Por Ricardo Bosque (@ricardo_bosque)
Resulta imposible comenzar la lectura de una novela que, según dice la sinopsis, está protagonizada por un guardia civil, sin pensar de inmediato en la pareja de picoletos más famosa de nuestro país, la integrada por el ahora brigada -creo que fue su último ascenso- Rubén Bevilacqua y su inseparable sargento Virginia Chamorro. Pareja que podríamos considerar trío -sin otra connotación más allá de la laboral, no me piensen ustedes mal- con el mayor protagonismo que va adquiriendo el joven Juan Arnau a medida que la serie avanza.
Sin embargo, lees las primeras páginas de El caso de la mano perdida y enseguida ves que la cosa es radicalmente distinta pues, afortunadamente, ni la época ni la Benemérita protagonista tienen nada que ver con los tiempos actuales.
En esta estupenda novela con la que Fernando Roye inaugura serie policial, debemos echar la mirada atrás, a los años cincuenta, y desplazarnos a un medio rural -concretamente al pequeño pueblo de Santa Honorata, en plena Sierra Morena-, como no podía ser de otro modo en algo que tenga que ver con la Guardia Civil de aquellos tiempos. Y allí conoceremos al sargento Carmelo Domínguez, nuestro protagonista de mirada azul y negra -por tener un ojo de cada color, algo que suele descolocar a todo aquel que se enfrenta a él, sea compañero o no-, esposo y padre de seis hijos, vago por naturaleza pero tenaz como gota malaya y verso libre dentro del disciplinado Cuerpo al que pertenece por vocación. Como vocacional es, igualmente, la pertenencia al mismo del joven Benito Viedma, de buena familia y leído como el que más, aficionado a la novela policíaca y que, en la investigación que nos ocupa, ejercerá el papel de Watson que el autor le ha encomendado.
Y la investigación que nos ocupa no es otra que la de la aparición de una mano -mano que irá toda la novela de mano en mano y de bolsillo en bolsillo, lo de las bolsas herméticas para pruebas todavía no se estilaba- a pocos días de que su excelencia el Caudillo visite el pueblo para participar en una cacería organizada por el conde del lugar, uno de los dos caciques que presiden la vida en la zona. El otro, evidentemente, es el alcalde.

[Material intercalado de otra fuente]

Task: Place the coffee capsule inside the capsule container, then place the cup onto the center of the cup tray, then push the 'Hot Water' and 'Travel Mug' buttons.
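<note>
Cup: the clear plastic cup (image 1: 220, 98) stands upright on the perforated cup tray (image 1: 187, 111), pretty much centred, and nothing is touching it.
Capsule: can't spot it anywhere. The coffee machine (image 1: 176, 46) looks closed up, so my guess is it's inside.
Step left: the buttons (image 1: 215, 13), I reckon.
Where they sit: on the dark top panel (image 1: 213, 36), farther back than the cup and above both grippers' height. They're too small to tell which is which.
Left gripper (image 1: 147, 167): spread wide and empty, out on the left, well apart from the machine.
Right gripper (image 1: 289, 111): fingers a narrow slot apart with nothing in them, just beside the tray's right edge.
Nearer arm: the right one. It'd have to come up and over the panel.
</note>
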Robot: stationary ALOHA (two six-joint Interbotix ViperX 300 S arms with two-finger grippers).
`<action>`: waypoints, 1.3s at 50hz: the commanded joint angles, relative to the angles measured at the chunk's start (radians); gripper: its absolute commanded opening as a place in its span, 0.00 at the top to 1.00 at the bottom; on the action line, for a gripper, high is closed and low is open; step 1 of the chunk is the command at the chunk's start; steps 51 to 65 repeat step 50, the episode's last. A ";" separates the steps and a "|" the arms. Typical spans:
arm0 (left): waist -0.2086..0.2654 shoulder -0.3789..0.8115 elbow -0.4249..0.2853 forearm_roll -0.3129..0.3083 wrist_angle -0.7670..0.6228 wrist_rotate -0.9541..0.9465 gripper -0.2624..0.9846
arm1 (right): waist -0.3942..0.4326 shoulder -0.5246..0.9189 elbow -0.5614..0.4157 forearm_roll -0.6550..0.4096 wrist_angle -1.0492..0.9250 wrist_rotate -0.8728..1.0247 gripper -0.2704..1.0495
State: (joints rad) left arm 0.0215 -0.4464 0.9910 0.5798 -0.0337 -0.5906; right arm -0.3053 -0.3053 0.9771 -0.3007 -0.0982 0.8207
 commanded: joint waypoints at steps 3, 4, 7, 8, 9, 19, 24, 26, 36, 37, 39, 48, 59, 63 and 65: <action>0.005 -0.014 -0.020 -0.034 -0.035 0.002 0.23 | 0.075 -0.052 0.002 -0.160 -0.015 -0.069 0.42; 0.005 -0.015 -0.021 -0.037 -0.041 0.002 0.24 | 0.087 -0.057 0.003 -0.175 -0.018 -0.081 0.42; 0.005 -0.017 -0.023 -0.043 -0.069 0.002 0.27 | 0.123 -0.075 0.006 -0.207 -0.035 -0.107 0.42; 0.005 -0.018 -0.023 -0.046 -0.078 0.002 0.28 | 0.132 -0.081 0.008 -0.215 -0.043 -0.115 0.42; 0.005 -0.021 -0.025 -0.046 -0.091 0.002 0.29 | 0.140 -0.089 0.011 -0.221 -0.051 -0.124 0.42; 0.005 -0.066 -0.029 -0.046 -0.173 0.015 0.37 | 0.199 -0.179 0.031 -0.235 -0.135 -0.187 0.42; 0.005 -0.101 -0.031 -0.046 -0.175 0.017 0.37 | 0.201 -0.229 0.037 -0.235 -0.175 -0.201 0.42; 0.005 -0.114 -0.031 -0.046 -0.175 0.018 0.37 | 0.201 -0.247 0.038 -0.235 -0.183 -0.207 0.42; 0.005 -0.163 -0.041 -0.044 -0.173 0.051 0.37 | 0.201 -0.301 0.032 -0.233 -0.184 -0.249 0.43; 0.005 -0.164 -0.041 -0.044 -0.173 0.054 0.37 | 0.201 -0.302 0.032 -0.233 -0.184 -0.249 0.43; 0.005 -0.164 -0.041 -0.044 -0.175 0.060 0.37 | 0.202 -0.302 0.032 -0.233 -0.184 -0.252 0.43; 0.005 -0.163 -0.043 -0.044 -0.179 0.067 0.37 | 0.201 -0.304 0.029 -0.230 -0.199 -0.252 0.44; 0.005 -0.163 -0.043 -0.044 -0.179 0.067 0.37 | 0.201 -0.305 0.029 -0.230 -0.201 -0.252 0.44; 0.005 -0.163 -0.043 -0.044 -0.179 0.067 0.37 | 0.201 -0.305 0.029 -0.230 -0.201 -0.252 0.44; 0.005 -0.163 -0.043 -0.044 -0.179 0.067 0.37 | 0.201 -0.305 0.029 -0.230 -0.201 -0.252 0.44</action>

Una investigación que constituye la excusa perfecta para, con un humor exquisito, sutil -¿han pensado alguna vez en lo absurdo de imaginar a un picoleto tratando de esposar a un manco? pues eso, a modo de ejemplo-, incluso pelín naíf, contarnos el día a día del ambiente cerrado de un pueblo perdido de la época y, dentro de ese cerrado ambiente, del opresivo entorno de una casa-cuartel como lugar de residencia de unos cuantos individuos -y no olvidemos a sus esposas y correspondientes proles- que tratan de sobrevivir como buenamente pueden en unas deplorables condiciones económicas y laborales.
Todo ello, ambientación y trama, desarrollado con pericia, con una destacable agilidad que te obliga a permanecer frente a la pantalla de tu ereader -sí, se trata de un ebook y autor y editorial tienen el detalle de ofrecerlo sin anticopia de ningún tipo- de principio a fin, no solo por conocer el desenlace del caso -casi diría que es lo menos importante y el lector avezado enseguida empezará a confeccionar su propia y limitada lista de sospechosos- sino por seguir inmerso por un rato más en un tiempo triste pero a la vez atractivo. Visto desde fuera, evidentemente.

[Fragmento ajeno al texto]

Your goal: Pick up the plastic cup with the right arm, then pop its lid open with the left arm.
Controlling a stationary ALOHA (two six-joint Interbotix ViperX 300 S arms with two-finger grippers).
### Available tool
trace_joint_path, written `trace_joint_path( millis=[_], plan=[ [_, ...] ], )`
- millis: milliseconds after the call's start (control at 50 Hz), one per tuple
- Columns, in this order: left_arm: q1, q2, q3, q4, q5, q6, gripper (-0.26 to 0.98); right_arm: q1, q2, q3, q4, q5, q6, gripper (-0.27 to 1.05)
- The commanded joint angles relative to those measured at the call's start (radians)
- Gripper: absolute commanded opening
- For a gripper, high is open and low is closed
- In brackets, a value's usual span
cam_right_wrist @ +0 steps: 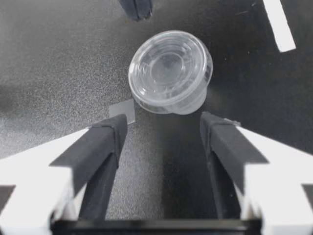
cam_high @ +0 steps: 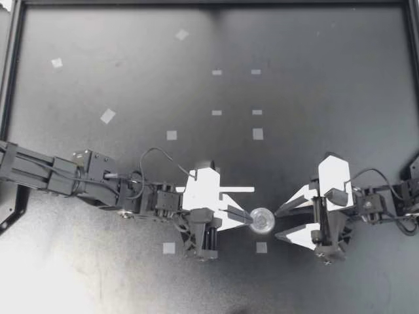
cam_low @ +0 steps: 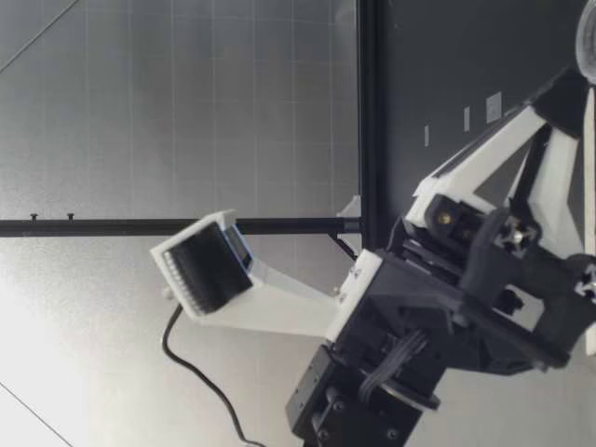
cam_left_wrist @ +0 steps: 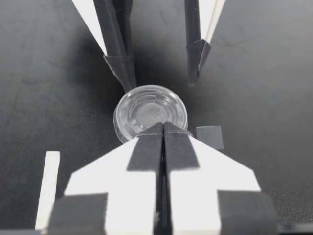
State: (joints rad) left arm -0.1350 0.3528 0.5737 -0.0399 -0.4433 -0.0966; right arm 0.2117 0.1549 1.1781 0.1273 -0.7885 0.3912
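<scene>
Dark tabletop [cam_high: 314,98], approach step: left end effector [cam_high: 249,220], closed and empty, touches the clear cup [cam_high: 262,219] at its 9 o'clock rim. Right end effector [cam_high: 277,225], wide open at 3 o'clock, would need to straddle it to grip.

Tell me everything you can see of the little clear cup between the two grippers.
The small clear plastic cup is round, with what looks like a ringed lid on top and a body tapering below. It stands on the black table beside a tape square. My left gripper, shut, has its tips at the cup's edge, contact unclear; my right gripper is open just short of it.
</scene>
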Motion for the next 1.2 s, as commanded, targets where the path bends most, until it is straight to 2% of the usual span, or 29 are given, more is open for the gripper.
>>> trace_joint_path(
  millis=[0,500,1180],
  plan=[
    [-0.002,-0.018,-0.02,0.0,-0.011,0.002,-0.07,0.006,0.0,-0.015,0.002,-0.011,-0.003,0.62],
    [-0.002,0.008,-0.028,0.0,-0.043,0.014,-0.07,0.002,0.048,-0.034,0.015,-0.049,-0.011,0.62],
    [-0.002,0.032,-0.038,-0.002,-0.041,0.017,-0.07,-0.009,0.101,-0.081,0.049,-0.049,-0.12,0.62]
  ],
)
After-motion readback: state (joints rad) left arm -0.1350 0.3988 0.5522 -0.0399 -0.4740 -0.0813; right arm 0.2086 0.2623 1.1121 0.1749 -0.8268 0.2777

Terminas de leer la novela después de unas horas en las que en casi ningún momento has podido borrar del todo la sonrisa de tu boca y ya ni te acuerdas de Vila, de Chamorro ni de Arnau. Los que te vienen a la mente -los que has tenido presentes durante todo ese tiempo- son otros personajes entrañables, aquellos Plinio y don Lotario de Francisco García Pavón. Y, cómo no, las imágenes de aquella serie del tardofranquismo dirigida por Antonio Mercero, con su alcalde, su cura, su guardia civil, su cartero, su conductor de autobús -en la novela, un flamante taxi-, su posadero… Sí, queridos amigos -me dirijo sobre todo a los que ya cargan medio siglo a sus espaldas-, Crónicas de un pueblo. ¿La recuerdan?